簡體   English   中英

如何在Python中使用Selenium提取文本元素?

[英]How to extract the text elements using Selenium in Python?

在此處輸入圖片說明

我正在使用Selenium從應用商店中抓取內容: https : //apps.apple.com/us/app/bank-of-america-private-bank/id1096813830

我嘗試提取文本字段“作為主題專家,我們的團隊非常有魅力……”

我試圖按班級查找元素

review_ratings = driver.find_elements_by_class_name('we-truncate we-truncate--multi-line we-truncate--interactive ember-view we-customer-review__body')
review_ratingsList = []
for e in review_ratings:
review_ratingsList.append(e.get_attribute('innerHTML'))
review_ratings

但它返回一個空列表[]

代碼有什么問題嗎? 還是更好的解決方案? 謝謝你的幫助。

使用requestsBeautifulSoup

import requests
from bs4 import BeautifulSoup

url = 'https://apps.apple.com/us/app/bank-of-america-private-bank/id1096813830'

res = requests.get(url)
soup = BeautifulSoup(res.text,'lxml')
item = soup.select_one("blockquote > p").text
print(item)

輸出:

As subject matter experts, our team is very engaging and focused on our near and long term financial health!

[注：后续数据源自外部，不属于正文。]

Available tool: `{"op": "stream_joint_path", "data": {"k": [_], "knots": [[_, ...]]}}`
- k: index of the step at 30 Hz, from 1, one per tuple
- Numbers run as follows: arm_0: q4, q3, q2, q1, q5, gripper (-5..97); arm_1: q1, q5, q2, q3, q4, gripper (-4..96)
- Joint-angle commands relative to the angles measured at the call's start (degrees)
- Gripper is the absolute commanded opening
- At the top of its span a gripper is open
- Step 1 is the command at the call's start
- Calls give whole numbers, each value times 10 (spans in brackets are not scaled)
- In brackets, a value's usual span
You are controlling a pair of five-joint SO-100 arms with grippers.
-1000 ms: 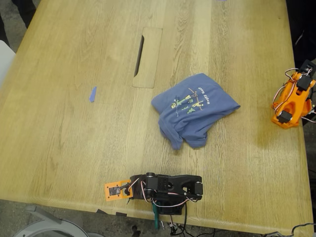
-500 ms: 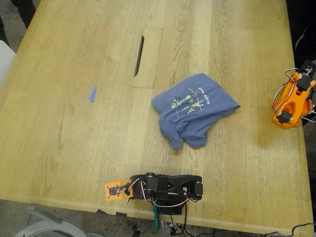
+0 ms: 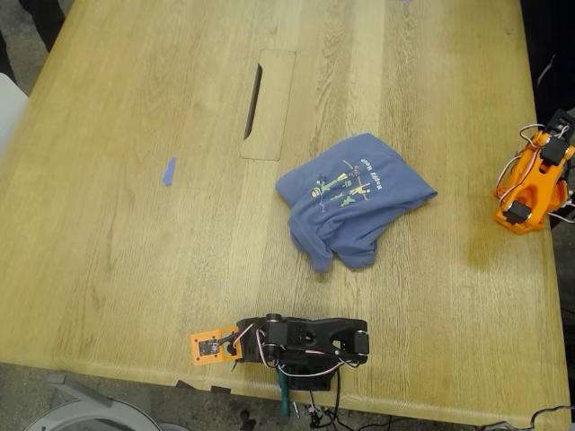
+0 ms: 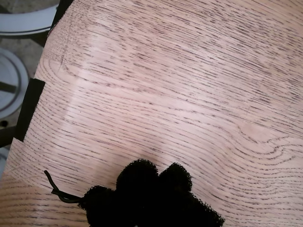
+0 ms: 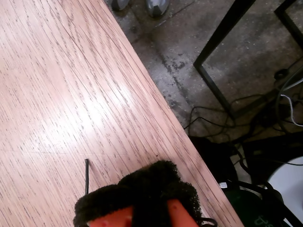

您可以使用WebDriverWait等待元素的可見性並獲取文本。 請檢查良好的硒定位器

from selenium import webdriver
from selenium.webdriver.common.by import By
from selenium.webdriver.support.ui import WebDriverWait
from selenium.webdriver.support import expected_conditions as EC

#...

wait = WebDriverWait(driver, 5)
review_ratings = wait.until(EC.visibility_of_all_elements_located((By.CSS_SELECTOR, ".we-customer-review")))
for review_rating in review_ratings:
    starts = review_rating.find_element_by_css_selector(".we-star-rating").get_attribute("aria-label")
    title = review_rating.find_element_by_css_selector("h3").text
    review = review_rating.find_element_by_css_selector("p").text

我可以建議將seleniumBeautifulSoup混合使用嗎? 使用網絡驅動程序:

from bs4 import BeautifulSoup
from selenium import webdriver
browser=webdriver.Chrome()
url = "https://apps.apple.com/us/app/bank-of-america-private-bank/id1096813830"
browser.get(url)
innerHTML = browser.execute_script("return document.body.innerHTML")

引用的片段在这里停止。